Based on your estimation of the price, the frameset price must have been fairly reasonable. Can you share that with me (a PM is fine if you'd rather not post it)? I have a pretty good relationship with a Kona dealer, and have been contemplating the Hei Hei 2-9 frame if I ever get around to building up a full suspension bike. The way Kona specs these bikes might be ok for meeting a certain pricepoint, but they aren't nearly as nice as you can make them with a little thought.


----------



## Cheers! (Jun 26, 2006)

jmoote said:


> Excellent build, everything tasteful and well thought out.
> 
> Based on your estimation of the price, the frameset price must have been fairly reasonable. Can you share that with me (a PM is fine if you'd rather not post it)? I have a pretty good relationship with a Kona dealer, and have been contemplating the Hei Hei 2-9 frame if I ever get around to building up a full suspension bike. The way Kona specs these bikes might be ok for meeting a certain pricepoint, but they aren't nearly as nice as you can make them with a little thought.


I paid 1500 tax in for the frame. SO without tax it was 1310 CDN... fork was 595 USD, wheels were 1000 USD,

The rough build cost I thnk was:
Frame $1300
Fork $595
Wheels $1000
Brakes $280
Eggbeater 4Ti $180
XTR Crankset $300
XTR Rear Derailleur $110
Tires $120
KCNC SC Bone $50 (I think)
KCNC Skewers $60 (I think)
Syntace Stem $80 (I think)
Seatpost $100
I-Link Cables $50
Dura-Ace Cassette $100
Selle Italia SLR Saddle $110
XTR Front derailleur $15 (Used ebay)
Brake rotors $30
Ti Bolts $100

so about 4555 I think (I'm also assuming 1 USD = 1 CDN). When the Canadian dollar could buy 1.20 USD I loaded up on parts from the states. November 2007 was one of the greatest months for Canadian shoppers!


----------



## Bail_Monkey (May 8, 2007)

Very nice build.....looks like one sweet FS WW bike.


----------



## Jake Pay (Dec 27, 2006)

Cheers!

Bravo, great build









Jake


----------



## LCW (May 5, 2008)

That is an amazing build!! Very nice job!! Sweet looking bike!!! :thumbsup:

cheers


(P.S. - let's see those muddy pictures!!  )


----------



## TabascoJoe (Aug 22, 2007)

Awesome bike :thumbsup: especially the wheels 

How much space do you have between your spokes and your brake calipers?


----------



## rabidweasel999 (Oct 22, 2006)

Looks awesome!

Makes me want to weight-weeenieize my enduro.


----------



## sevencycle (Jun 25, 2008)

Go Ti on frame hardware.Good weight savings seeing you have done every thing else.


----------



## snowdrifter (Aug 2, 2006)

curious, 2.5" rear travel? Does that get you anything?


----------



## juan_speeder (May 11, 2008)

snowdrifter said:


> curious, 2.5" rear travel? Does that get you anything?

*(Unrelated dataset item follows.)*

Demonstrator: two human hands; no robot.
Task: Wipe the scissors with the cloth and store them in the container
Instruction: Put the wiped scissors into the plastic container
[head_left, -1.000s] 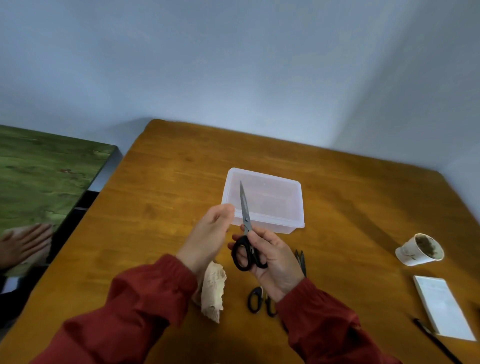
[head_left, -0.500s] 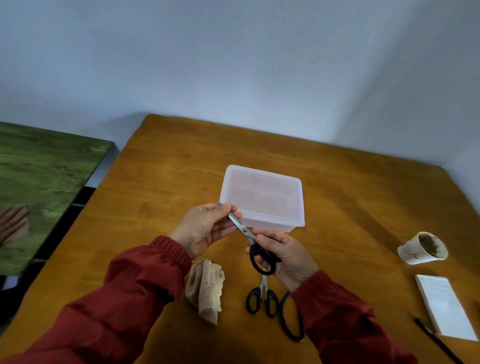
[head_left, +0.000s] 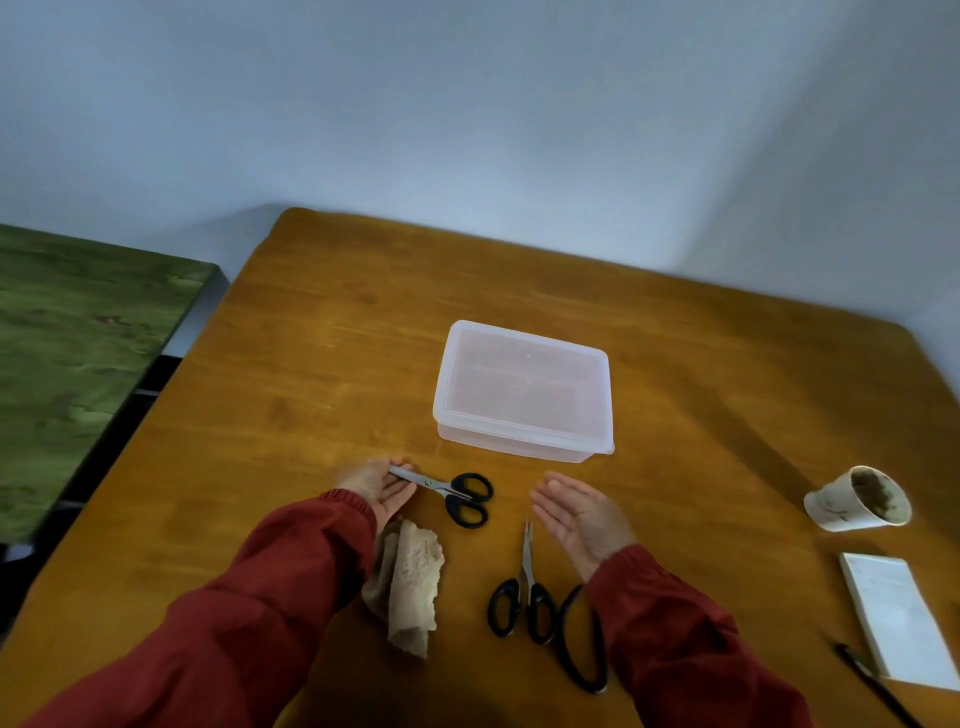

About 2.5" more than a hardtail, I would surmise :thumbsup:


----------



## nspace (May 25, 2006)

Looks like the Albion Hills parking lot?? Nicely put together!


----------



## Cheers! (Jun 26, 2006)

sevencycle said:


> Go Ti on frame hardware.Good weight savings seeing you have done every thing else.


It has already been done. The only steel bolts left is the XTR RD-M972-GS pivot bolt and pinch bolt. The pinch bolt is already hollowed out by Shimano. The pivot bolt is quite special, and looks like it's a Shimano specially designed bolt.


----------



## Cheers! (Jun 26, 2006)

nspace said:


> Looks like the Albion Hills parking lot?? Nicely put together!


Good eye!
:thumbsup:

I think that picture was taken the Wednesday before the 24 hour summer solstice relay race.


----------



## beatnik_ (Jul 3, 2008)

That build deserves a better frameset, but it´s nice.


----------



## Cable0guy (Jun 19, 2007)

Nice write-up. Lots of good info there.


----------



## KonaKen (May 6, 2007)

total cost?


----------



## Cheers! (Jun 26, 2006)

KonaKen said:


> total cost?


about 13 to 14 threads above


----------



## ettore (Nov 13, 2004)

I am guessing your crashes came somewhere around 11:00am - 2:30am at Chico's Summer Solstice? Just a guess. AWESOME bike, seriously ... so awesome.


----------



## sbmtbmatic (Apr 15, 2005)

this is ridiculous! what a beautiful post and bike - nice job! i now want a kona. thank you for saying what it cost as i was wondering. this is the best post with all the pics and such details. incredible weight for a full susp. bike!


----------



## doctorthirst (Apr 24, 2008)

Amazing bike. Amazing post. Thanks for that!


----------



## MichielSnijders (Jan 7, 2008)

Amazing, what a superb build. Very lightweight too. The colors match very good. 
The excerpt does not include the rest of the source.